Not only would you have to have the Xbox One connected to the internet at all times in order to function, you also couldn’t play used games anymore thanks to the strict DRM policy the new console enforced. The feedback was vitriolic, and loyalist Xbox fans took to the internet to lambast Microsoft’s alleged betrayal of its core audience.

When the PS4 held its own debut announcement soon after, it directly lambasted the Xbox One for its troubling features. Sony released a satirical 22 second “How-To” video on used games for PS4. “This is how you share games on PS4” the man says in the spot. A screen with “STEP 1” flashes, and the man simply hands the game in his hands to his friend. That’s that.

Twitter lit up during the announcement, everyone almost universally declaring that PS4 had already won the console war.

But like Tropicana, Microsoft did the last thing most people expect major corporations to do: they listened to the critics.

On June 19, Microsoft announced that thanks to consumer feedback, they were dropping the internet connectivity requirements and DRM restrictions on the Xbox One. They thanked the public for their direct influnce “to reshape the future of Xbox One.” The announcement was almost as jarring as the initial screw up.

To admit that one has messed up is about as All American as a bowl of Bibimbap, which is why Xbox’s crowd-sourced concession was a surprise. In our culture, concession is typically tied to defeat. It’s what you do when you have egg on your face. It’s rarely a venerated move.
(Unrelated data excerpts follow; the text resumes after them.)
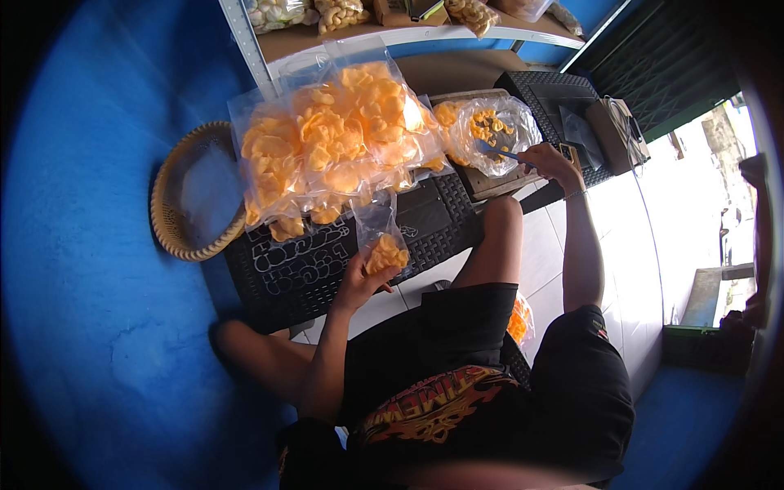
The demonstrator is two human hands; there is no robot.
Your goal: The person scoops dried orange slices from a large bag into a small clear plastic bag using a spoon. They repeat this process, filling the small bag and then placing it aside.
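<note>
My left hand (361,278) holds a small clear plastic bag (387,251) with orange chips at its bottom, over the near edge of a black woven-pattern table (300,263). My right hand (548,164) grips the handle of a blue utensil (499,150); its head reaches into a large open plastic bag (527,122) that holds small orange snack pieces (488,127). That bag lies on a wooden board or crate (490,185). Between my hands and beyond them, filled clear bags of orange chips (337,135) are heaped on the table.
A woven basket (162,208) with whitish plastic inside stands left against the blue wall. Above is a shelf (367,40) with bagged goods. A second black table (551,86) at right bears a cardboard box (615,138) with a cable. A bag of orange snacks (520,321) is down beside my leg.
</note>
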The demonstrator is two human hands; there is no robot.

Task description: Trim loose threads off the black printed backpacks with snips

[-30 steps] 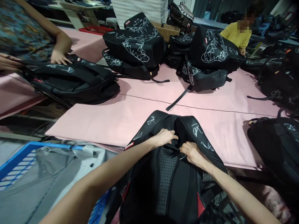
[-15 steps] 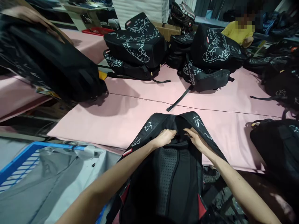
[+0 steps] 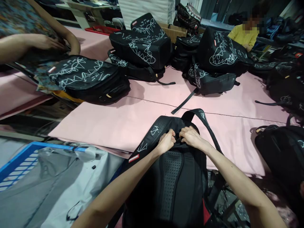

As of 2013, stock reports show Tropicana on top of the OJ industry. The 20 percent drop in sales is a blip in the past, now largely saddled with Peter Arnell’s eccentric personality rather than the Tropicana brand (Arnell announced months ago that his branding company would be closing). Tropicana’s goof up may have put them in the red for a while. In that terrible February of 2009, they too became the industry standard in what-not-to-do. But once they fixed the box, people remembered the juice was still the same. And just like that, everything is fine once again.

Microsoft fixed the box too (teeheehee). It seems to be working. Whether or not people will still judge the company based on the initial goof, or will call them “weak” for buckling to consumer demands is still up in the air. But at PAX this weekend, when Microsoft’s hometown core gets to try out the Xbox One, we finally get to see if the juice is the same: Are the games actually fun to play? If its most “betrayed” local fans can forgive them, PAX might just be the bellwether for the Xbox One’s unclear future.